» **WHAT IS REQUIRED**
Print the line that has "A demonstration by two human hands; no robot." in it, then every remaining line of the data, exactly and without anything extra.

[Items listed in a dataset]

---------------

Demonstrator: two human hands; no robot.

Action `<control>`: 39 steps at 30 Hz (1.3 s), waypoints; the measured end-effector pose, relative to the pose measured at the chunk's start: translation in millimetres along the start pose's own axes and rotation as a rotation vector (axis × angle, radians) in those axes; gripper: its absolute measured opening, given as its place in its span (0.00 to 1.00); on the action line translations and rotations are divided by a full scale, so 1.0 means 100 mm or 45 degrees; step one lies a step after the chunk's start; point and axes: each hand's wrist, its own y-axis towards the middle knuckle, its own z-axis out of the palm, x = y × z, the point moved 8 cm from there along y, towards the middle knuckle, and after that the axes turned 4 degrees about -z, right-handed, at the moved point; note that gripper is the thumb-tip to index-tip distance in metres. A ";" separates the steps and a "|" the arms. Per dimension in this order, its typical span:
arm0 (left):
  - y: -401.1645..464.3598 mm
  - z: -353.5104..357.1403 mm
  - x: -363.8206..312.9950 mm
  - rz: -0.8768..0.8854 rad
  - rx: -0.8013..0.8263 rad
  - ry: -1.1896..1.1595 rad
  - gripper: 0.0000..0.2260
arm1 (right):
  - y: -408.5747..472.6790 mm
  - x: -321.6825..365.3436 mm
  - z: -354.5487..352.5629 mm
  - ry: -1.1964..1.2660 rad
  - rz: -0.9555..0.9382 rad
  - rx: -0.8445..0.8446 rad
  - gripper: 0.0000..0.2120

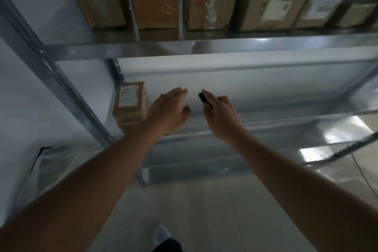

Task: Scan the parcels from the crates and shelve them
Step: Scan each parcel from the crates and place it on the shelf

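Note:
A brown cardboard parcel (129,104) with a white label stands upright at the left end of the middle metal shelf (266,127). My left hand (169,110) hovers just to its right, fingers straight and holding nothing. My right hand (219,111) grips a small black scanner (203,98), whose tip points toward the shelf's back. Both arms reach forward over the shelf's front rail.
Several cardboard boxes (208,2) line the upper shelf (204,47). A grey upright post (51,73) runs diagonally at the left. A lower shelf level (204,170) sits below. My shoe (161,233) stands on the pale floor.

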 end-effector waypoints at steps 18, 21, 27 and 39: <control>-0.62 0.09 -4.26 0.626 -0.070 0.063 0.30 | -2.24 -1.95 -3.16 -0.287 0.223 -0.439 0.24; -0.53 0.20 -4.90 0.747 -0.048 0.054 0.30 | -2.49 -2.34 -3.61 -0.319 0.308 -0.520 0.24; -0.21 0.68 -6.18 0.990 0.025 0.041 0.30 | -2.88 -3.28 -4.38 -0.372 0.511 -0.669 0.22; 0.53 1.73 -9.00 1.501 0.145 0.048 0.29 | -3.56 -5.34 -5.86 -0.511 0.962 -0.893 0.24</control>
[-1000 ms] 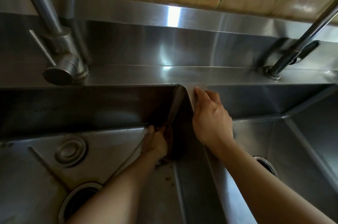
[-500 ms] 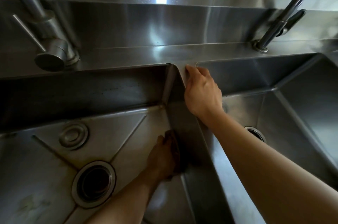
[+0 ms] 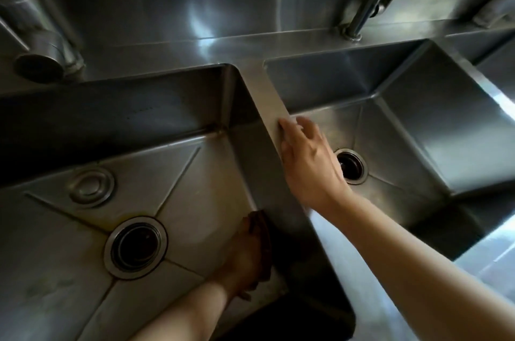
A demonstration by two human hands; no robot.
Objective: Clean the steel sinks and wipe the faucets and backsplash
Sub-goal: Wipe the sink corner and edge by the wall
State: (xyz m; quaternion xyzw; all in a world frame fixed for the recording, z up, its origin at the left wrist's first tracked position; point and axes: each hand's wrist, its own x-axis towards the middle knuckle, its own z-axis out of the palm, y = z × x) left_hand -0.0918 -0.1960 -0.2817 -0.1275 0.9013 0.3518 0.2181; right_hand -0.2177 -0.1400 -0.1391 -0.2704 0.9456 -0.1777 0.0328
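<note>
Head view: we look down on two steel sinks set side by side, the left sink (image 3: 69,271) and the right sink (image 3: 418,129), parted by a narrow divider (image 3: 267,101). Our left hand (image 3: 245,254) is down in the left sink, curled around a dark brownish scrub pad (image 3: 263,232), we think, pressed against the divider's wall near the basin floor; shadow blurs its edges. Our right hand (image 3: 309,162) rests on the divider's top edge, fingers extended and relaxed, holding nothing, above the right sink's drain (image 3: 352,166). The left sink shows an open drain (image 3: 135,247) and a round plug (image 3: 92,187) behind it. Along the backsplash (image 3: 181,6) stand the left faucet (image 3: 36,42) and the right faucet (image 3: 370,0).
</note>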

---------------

» **RESULT FOR THIS EXERCISE**
A demonstration by two human hands; no robot.
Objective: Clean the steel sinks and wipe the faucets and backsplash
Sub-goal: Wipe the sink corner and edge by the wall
State: (xyz m; quaternion xyzw; all in a world frame fixed for the recording, z up, its origin at the left wrist's first tracked position; point and axes: each hand's wrist, its own x-axis towards the middle knuckle, its own z-axis out of the palm, y = z × x) left_hand -0.0918 -0.1960 -0.2817 -0.1275 0.9013 0.3518 0.2181; right_hand -0.2177 -0.1400 -0.1391 -0.2704 0.9456 -0.1777 0.0328
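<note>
Head view: we look down on two steel sinks set side by side, the left sink (image 3: 69,271) and the right sink (image 3: 418,129), parted by a narrow divider (image 3: 267,101). Our left hand (image 3: 245,254) is down in the left sink, curled around a dark brownish scrub pad (image 3: 263,232), we think, pressed against the divider's wall near the basin floor; shadow blurs its edges. Our right hand (image 3: 309,162) rests on the divider's top edge, fingers extended and relaxed, holding nothing, above the right sink's drain (image 3: 352,166). The left sink shows an open drain (image 3: 135,247) and a round plug (image 3: 92,187) behind it. Along the backsplash (image 3: 181,6) stand the left faucet (image 3: 36,42) and the right faucet (image 3: 370,0).
</note>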

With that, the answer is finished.